Scott's dissertation looked at the dental morphology of Native Americans in the Southwest, and firmly placed him in the field of dental anthropology. "I give all the credit to Christy Turner for starting me down the dental path," Scott says.
Physical anthropologists can tell a lot about a person – or an entire line of people – by examining their teeth. Because genetics influence tooth traits, the size and shape of roots and crowns and a variety of dental features can lead researchers to important information that can help identify individual remains or link groups of remains to particular population groups.
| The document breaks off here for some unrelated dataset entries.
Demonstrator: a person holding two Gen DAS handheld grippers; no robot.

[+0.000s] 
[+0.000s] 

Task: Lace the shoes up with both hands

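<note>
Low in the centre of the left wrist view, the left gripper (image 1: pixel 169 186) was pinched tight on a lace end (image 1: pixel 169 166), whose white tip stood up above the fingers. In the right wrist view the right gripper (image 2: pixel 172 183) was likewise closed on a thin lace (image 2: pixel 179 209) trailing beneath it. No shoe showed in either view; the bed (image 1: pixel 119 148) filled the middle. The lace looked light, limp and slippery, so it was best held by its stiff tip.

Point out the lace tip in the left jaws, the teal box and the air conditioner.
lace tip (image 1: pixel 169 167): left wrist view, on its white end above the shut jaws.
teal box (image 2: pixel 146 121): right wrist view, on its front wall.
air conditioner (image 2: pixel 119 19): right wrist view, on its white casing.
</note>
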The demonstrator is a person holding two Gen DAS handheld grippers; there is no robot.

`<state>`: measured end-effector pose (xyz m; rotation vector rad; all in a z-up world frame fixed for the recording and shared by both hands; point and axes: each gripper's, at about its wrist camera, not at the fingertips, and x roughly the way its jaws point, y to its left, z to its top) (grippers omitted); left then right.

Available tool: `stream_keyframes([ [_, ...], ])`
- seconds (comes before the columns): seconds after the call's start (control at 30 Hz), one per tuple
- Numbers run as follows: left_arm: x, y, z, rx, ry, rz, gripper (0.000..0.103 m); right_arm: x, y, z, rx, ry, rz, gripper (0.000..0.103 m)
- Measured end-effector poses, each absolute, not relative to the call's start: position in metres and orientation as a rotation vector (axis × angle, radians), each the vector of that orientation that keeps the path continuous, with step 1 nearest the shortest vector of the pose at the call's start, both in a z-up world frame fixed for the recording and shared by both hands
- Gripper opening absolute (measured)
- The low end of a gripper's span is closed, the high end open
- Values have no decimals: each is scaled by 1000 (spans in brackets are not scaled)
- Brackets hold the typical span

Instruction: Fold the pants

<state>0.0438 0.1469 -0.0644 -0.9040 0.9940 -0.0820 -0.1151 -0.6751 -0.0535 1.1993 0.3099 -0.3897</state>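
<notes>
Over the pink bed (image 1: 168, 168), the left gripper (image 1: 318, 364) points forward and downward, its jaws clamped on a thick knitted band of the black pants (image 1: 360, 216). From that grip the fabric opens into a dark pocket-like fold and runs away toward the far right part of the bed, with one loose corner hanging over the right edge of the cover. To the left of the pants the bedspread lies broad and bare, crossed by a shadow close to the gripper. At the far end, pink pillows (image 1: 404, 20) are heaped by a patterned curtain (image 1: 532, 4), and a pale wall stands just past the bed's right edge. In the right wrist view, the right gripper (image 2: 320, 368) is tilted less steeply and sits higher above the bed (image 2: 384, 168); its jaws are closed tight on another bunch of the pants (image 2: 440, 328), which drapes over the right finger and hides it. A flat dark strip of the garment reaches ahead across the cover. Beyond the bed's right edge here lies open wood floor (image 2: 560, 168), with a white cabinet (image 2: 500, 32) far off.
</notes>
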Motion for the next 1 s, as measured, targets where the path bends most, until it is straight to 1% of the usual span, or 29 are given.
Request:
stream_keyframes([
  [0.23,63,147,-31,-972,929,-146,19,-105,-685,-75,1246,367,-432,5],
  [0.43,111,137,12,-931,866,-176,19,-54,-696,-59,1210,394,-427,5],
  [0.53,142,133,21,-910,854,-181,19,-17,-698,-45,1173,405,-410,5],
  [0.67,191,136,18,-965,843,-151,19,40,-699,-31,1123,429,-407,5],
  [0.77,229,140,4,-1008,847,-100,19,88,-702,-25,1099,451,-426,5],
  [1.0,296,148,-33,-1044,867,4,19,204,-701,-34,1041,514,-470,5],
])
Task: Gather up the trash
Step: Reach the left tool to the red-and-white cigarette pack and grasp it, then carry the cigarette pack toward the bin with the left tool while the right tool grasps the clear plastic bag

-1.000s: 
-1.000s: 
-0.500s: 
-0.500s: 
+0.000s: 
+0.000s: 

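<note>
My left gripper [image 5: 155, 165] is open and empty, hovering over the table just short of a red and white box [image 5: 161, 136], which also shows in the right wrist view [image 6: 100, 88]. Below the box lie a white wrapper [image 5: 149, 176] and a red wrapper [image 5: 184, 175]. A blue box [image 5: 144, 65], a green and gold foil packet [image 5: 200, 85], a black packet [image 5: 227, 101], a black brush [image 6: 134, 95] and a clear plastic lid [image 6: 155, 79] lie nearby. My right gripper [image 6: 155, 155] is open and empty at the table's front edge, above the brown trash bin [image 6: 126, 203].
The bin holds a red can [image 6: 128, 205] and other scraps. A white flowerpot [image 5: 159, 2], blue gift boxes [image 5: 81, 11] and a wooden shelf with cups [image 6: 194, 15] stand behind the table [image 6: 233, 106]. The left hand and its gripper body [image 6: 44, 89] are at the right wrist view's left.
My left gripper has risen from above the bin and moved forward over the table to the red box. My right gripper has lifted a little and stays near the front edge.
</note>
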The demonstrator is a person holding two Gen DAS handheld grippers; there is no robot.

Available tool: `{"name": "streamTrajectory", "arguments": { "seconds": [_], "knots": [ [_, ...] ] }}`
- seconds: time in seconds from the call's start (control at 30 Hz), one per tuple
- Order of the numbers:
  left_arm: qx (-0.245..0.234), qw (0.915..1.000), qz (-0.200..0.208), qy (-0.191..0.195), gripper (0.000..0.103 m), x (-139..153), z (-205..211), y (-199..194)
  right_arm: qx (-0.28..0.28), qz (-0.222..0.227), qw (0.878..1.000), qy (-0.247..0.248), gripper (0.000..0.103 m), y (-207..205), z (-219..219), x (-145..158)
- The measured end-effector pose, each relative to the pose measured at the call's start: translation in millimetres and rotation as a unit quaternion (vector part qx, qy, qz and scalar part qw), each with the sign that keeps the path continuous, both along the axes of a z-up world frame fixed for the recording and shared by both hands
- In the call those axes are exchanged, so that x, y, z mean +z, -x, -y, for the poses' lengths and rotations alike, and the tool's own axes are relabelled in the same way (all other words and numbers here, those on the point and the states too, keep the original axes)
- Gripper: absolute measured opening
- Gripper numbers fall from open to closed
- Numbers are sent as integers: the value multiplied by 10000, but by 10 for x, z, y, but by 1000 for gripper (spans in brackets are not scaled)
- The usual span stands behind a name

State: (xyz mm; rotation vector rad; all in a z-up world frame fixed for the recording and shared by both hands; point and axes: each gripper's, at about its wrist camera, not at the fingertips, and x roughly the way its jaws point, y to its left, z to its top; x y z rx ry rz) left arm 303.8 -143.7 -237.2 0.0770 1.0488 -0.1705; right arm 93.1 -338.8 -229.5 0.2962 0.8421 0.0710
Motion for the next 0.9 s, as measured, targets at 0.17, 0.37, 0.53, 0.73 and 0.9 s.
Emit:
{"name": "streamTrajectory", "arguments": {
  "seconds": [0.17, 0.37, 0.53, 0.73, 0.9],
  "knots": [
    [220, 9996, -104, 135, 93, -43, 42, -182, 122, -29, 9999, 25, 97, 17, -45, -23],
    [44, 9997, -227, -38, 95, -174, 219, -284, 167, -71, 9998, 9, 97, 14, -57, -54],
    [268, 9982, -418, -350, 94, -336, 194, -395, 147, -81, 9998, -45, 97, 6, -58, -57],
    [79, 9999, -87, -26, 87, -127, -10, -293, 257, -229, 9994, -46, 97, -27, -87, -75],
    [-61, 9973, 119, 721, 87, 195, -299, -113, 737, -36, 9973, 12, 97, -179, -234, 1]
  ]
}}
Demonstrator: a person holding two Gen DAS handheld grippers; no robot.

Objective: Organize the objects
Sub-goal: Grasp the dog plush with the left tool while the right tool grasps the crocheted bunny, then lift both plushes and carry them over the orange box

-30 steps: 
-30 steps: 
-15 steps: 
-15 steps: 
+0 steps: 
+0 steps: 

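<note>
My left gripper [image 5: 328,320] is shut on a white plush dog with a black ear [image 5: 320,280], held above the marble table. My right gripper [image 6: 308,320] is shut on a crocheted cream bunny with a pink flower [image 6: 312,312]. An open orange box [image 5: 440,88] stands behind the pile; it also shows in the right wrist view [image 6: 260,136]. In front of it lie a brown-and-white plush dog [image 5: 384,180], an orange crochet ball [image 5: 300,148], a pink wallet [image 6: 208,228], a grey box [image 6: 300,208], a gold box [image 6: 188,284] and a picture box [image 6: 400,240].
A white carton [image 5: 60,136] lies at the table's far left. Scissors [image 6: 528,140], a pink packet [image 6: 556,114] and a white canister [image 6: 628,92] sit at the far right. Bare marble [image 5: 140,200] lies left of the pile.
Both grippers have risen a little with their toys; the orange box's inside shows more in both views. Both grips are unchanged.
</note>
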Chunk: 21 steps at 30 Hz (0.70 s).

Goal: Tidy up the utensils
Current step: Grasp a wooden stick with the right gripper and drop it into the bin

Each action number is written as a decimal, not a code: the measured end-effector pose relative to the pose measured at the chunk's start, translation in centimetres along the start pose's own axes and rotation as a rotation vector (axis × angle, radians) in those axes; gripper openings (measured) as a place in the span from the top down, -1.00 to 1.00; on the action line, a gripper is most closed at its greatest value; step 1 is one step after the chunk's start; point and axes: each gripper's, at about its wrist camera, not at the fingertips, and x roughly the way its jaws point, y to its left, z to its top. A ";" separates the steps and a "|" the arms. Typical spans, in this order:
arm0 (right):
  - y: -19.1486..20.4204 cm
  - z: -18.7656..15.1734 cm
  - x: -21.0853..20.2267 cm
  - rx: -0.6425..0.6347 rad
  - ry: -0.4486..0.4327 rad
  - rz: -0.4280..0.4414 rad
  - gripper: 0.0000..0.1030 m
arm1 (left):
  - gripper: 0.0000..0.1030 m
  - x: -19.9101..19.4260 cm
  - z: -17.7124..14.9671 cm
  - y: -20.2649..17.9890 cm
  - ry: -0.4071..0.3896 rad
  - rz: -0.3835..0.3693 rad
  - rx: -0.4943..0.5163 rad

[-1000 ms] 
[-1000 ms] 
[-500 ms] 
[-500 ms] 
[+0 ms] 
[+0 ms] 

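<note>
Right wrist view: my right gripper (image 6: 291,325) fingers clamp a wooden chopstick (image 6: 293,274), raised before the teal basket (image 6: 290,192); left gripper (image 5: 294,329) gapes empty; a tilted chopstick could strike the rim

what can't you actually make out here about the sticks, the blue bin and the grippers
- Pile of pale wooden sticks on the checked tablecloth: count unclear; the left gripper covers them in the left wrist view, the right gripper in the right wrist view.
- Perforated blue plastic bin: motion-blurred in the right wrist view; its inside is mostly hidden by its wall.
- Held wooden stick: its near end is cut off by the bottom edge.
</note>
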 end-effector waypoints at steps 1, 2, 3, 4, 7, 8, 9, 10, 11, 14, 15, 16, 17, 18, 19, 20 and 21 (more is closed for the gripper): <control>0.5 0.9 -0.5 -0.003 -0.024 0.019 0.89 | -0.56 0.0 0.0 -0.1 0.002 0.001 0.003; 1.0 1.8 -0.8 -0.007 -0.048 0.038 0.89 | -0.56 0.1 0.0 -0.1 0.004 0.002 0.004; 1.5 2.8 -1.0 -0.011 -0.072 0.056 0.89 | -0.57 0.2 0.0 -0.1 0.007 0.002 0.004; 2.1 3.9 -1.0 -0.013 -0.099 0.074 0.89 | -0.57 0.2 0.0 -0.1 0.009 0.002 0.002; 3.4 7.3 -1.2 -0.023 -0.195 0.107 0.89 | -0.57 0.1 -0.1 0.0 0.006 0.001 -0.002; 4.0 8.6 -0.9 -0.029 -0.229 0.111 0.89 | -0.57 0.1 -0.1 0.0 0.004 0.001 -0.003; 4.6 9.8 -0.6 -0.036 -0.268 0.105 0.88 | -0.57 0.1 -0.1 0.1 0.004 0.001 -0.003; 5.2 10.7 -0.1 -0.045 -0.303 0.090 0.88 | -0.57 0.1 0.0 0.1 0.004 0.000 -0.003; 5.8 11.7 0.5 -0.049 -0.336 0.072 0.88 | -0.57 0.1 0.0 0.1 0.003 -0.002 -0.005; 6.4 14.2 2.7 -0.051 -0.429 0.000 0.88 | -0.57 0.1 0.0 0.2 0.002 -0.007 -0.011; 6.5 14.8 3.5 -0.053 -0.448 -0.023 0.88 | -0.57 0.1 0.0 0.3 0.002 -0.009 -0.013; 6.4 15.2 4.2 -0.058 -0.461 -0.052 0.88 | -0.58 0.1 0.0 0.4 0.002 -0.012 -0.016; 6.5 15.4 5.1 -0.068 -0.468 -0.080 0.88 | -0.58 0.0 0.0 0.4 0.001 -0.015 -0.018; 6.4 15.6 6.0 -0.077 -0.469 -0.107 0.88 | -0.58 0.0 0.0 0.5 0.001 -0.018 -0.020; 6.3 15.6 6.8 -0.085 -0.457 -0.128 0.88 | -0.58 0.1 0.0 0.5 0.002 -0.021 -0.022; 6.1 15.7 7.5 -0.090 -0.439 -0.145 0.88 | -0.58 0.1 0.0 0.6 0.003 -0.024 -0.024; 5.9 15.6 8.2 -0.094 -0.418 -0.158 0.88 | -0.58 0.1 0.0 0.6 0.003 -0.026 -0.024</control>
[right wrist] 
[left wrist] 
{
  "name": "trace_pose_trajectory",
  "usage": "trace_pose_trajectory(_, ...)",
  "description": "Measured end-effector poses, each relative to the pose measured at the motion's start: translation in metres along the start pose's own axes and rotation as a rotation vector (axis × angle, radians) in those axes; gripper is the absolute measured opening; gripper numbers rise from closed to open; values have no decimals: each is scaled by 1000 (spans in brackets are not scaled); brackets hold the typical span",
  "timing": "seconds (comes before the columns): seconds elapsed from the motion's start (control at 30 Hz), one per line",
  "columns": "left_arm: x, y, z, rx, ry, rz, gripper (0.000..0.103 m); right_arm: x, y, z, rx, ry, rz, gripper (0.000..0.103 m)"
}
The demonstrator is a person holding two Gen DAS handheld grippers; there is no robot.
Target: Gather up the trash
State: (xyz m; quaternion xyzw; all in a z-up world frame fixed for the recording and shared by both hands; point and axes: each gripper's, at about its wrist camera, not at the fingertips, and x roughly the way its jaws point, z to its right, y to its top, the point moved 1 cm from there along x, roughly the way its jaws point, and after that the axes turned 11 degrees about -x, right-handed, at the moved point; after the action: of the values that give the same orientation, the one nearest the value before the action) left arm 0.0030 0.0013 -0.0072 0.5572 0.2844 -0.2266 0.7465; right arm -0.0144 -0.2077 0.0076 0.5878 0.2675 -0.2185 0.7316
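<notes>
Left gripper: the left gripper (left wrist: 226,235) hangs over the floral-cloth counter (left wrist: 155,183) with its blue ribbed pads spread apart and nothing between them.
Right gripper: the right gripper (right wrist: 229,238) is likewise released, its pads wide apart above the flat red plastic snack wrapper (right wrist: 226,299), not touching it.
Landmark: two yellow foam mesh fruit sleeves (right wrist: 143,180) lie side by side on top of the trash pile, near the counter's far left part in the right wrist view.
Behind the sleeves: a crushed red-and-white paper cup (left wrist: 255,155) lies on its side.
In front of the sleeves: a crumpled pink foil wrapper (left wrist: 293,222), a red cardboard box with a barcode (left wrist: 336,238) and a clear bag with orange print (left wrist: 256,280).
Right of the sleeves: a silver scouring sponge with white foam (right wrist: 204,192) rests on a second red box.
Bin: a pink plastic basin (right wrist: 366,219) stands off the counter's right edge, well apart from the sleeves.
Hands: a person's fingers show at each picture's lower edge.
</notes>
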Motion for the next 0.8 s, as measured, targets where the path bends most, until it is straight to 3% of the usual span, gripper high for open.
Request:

Perhaps the best regarded system for grading varying dental complexity was developed several years ago at Arizona State University by Christy Turner, a professor emeritus in the School of Human Evolution and Social Change in the College of Liberal Arts and Sciences. Richard Scott, one of Turner's protégés, helped tweak the dental classification system before moving on from ASU with his doctorate. He continues to carry forward what he learned at his alma mater, including editing a forthcoming publication based on his mentor's work.
Published this month is his newest book, "Anthropological Perspectives on Tooth Morphology: Genetics, Evolution, Variation," focuses on applied dental research and features several of the world's premier dental morphologists weighing in on the concepts and methods presented in Scott and Turner's first book on dental morphology.
"Every chapter in the new book reflects how Christy's work on teeth was a catalyst for systematic studies in not only human populations throughout the world but also fossil hominids and primates," Scott says. He considers the book an homage to Turner.
Presently, Scott chairs the anthropology department at the University of Nevada, Reno, and is a professor emeritus of the University of Alaska Fairbanks. Although he is a diverse and prolific physical anthropologist, with research interests ranging from Alaska's Inuit to Nevada's Donner Party to the Norse peoples of Greenland, his heart is still in the Southwest, an area he considers a "laboratory of anthropology with its rich and varied panoply of native populations."